ACTION ITEM:
Give back, exactly as written, the lines from the first line of the data below through the line with "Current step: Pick", and omit the pictures.

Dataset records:
-----

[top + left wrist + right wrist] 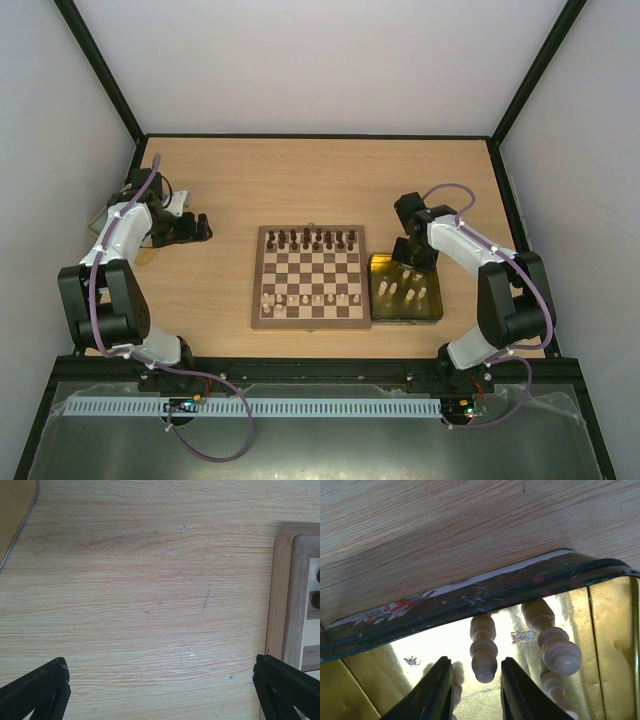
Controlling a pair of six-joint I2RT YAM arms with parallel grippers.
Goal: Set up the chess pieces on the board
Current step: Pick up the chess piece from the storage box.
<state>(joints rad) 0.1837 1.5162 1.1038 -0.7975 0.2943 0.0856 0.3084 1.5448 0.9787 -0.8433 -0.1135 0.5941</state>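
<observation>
Chess pieces (305,298), small turned wooden figures with beaded profiles, stand in rows along two edges of the board (310,270), dark brown at the far edge and pale cream at the near one; from above they are too small to count. More cream ones lie loose in a shallow, glossy gold tray (485,592) with a dark rounded rim, directly under the right gripper (476,662). Its jaws stand narrow, with the rounded head of one pale piece (483,640) in the gap between them; whether they pinch it cannot be told. A second piece (552,640) lies just to its right. The single checkered board, flat with a brown border, sits just left of that gripper and to the right of the left gripper (160,662), which hangs spread wide over the table (125,580) of pale, streaky wood grain. A second gold tray (15,510) lies beyond its left finger. Plain pale walls (40,120) and a black frame (100,70) enclose the table.
</observation>
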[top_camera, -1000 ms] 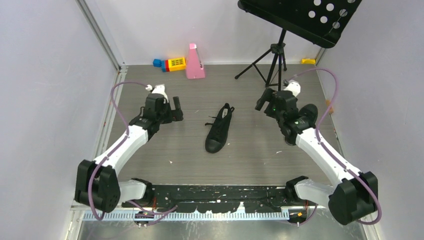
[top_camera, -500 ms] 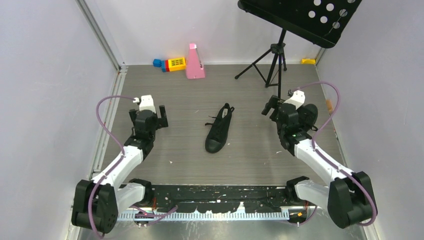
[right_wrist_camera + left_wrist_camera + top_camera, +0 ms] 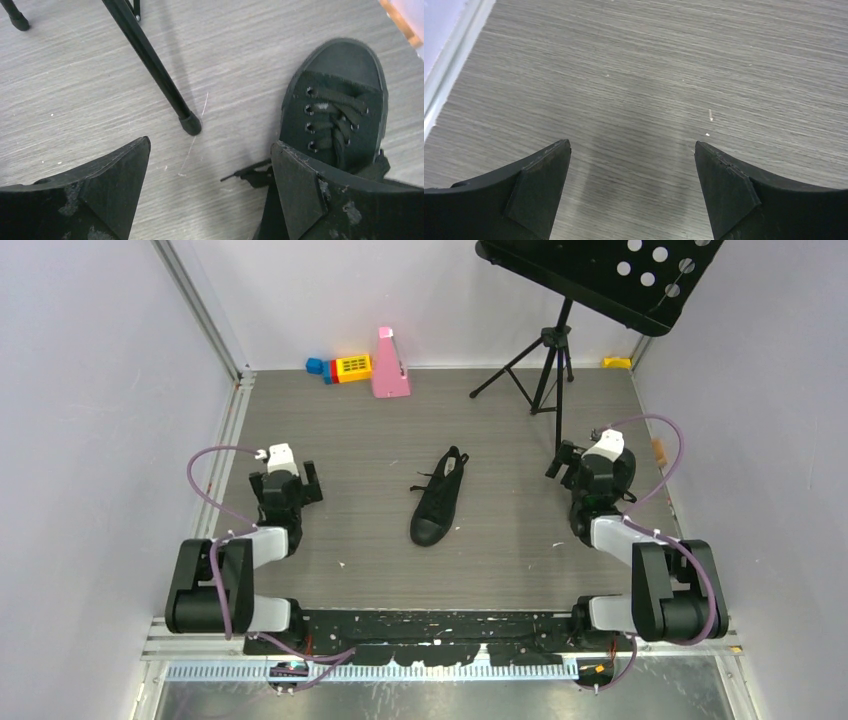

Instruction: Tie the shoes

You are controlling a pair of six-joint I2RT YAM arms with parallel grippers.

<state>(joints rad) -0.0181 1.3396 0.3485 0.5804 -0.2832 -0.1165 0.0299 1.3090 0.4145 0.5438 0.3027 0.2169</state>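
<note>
Overhead, one shoe (image 3: pixel 438 502) lies mid-tabletop (image 3: pixel 380 430), toe at 7 o'clock and heel at 1, with the left gripper (image 3: pixel 285 482) at its 9 and the right gripper (image 3: pixel 590 465) at its 3, both well apart. Left wrist: the gripper (image 3: pixel 631 147) stands wide open over the tabletop, holding nothing. Right wrist: the gripper (image 3: pixel 210 145) is equally wide and empty, with a second shoe (image 3: pixel 335 100) close at its 3 o'clock, toe toward 1.

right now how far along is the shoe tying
Done: nothing; the all-black canvas sneaker mid-table shows splayed lace ends, no bow. In hand: nothing; left end effector and right end effector stand open, empty. Left: tying it and the second black sneaker beside the right arm, its lace end loose.
</note>
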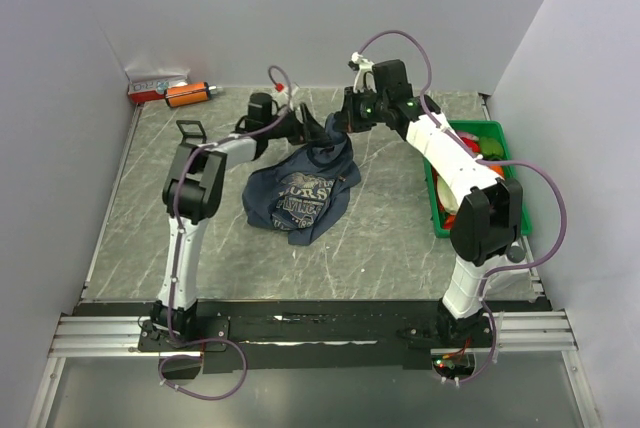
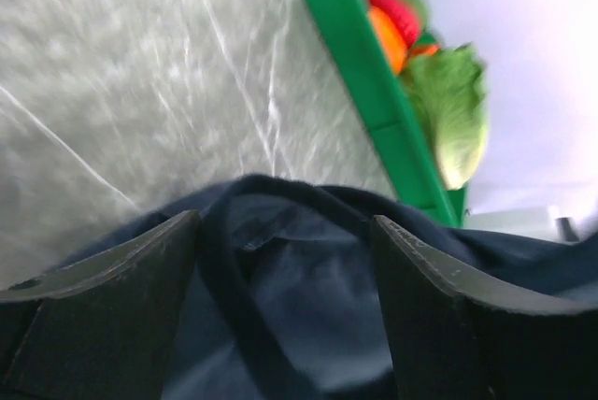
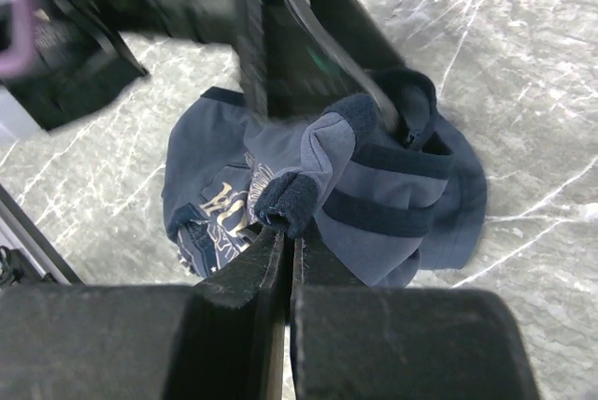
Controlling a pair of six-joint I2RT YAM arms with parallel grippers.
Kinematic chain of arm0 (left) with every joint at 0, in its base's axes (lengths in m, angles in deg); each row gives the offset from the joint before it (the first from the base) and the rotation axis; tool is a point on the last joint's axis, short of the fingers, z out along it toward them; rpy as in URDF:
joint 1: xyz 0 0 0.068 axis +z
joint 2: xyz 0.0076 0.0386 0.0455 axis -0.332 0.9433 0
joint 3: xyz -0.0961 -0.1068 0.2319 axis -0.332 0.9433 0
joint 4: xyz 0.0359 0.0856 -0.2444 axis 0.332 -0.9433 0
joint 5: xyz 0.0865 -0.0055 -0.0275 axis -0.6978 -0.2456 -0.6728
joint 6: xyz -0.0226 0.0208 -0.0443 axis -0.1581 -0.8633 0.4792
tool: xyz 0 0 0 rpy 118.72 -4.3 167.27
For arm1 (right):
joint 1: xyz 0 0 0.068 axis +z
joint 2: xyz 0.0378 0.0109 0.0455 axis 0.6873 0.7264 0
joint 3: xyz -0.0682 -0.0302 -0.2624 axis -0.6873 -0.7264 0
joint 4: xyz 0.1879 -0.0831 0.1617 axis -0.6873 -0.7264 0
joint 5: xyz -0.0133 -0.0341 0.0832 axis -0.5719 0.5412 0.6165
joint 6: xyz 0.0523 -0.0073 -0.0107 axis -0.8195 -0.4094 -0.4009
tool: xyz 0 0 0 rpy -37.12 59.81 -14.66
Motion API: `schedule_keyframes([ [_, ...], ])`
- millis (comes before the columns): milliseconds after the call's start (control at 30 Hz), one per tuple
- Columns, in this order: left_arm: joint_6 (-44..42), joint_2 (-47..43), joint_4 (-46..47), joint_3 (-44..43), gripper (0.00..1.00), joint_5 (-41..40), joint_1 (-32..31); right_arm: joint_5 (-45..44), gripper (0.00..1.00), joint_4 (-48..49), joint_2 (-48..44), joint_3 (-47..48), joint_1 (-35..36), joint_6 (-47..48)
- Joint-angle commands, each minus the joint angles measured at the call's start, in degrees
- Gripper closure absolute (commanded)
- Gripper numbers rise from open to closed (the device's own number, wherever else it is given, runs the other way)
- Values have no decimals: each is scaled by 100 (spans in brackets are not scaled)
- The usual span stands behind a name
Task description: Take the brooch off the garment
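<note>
The navy garment [image 1: 300, 190] hangs bunched over the table, its upper part lifted and its printed chest drooping toward the marble. My right gripper [image 3: 288, 232] is shut on a fold of dark trim at the garment [image 3: 392, 194] edge. My left gripper [image 2: 285, 222] stands open, its fingers [image 2: 140, 260] either side of a trim band of the garment [image 2: 308, 278]. In the top view the left gripper [image 1: 305, 126] and right gripper [image 1: 338, 128] meet at the raised cloth. The brooch is hidden.
A green bin [image 1: 431, 188] of toy food stands at the right, also in the left wrist view as the green bin [image 2: 374, 92]. An orange cylinder [image 1: 188, 94] and a red-white box [image 1: 155, 82] lie at the back left corner. Walls close three sides.
</note>
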Motion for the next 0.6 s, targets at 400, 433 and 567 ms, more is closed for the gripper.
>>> schedule_keyframes([
  [400,-1093,-114,-1030,-698,93,-935,-18,-399,100,188,-553,-316,-150,95],
  [433,-1146,-289,-1092,-706,96,-1022,27,-477,100,196,-544,-263,-220,113],
  [567,-1514,-931,-1216,-812,99,-1400,456,-987,100,170,-71,552,-589,349],
])
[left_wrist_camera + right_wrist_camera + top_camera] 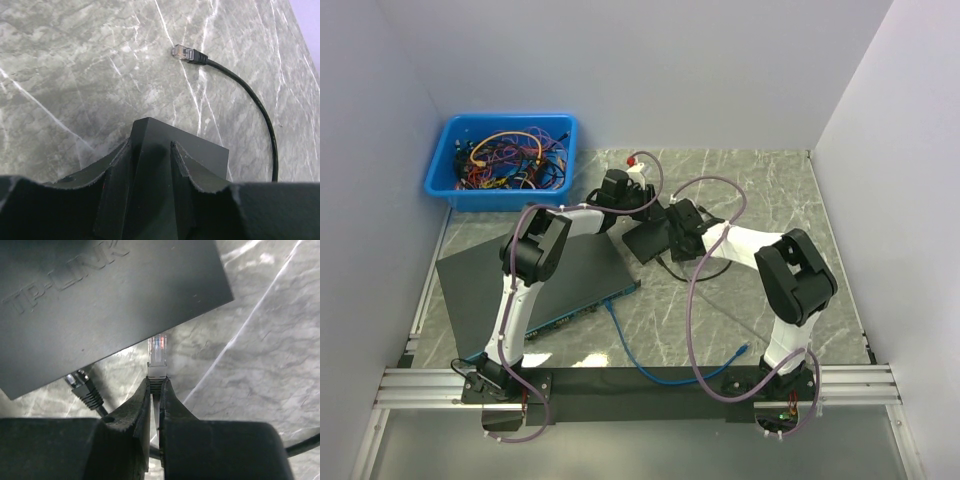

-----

FINISHED TASK:
[top + left wrist + right wrist] 
Controlling a pair of six-joint I2RT YAM arms with parallel grippers.
Goal: Set up the chess pieces on the board
Current step: Pick up the chess piece from the storage box.

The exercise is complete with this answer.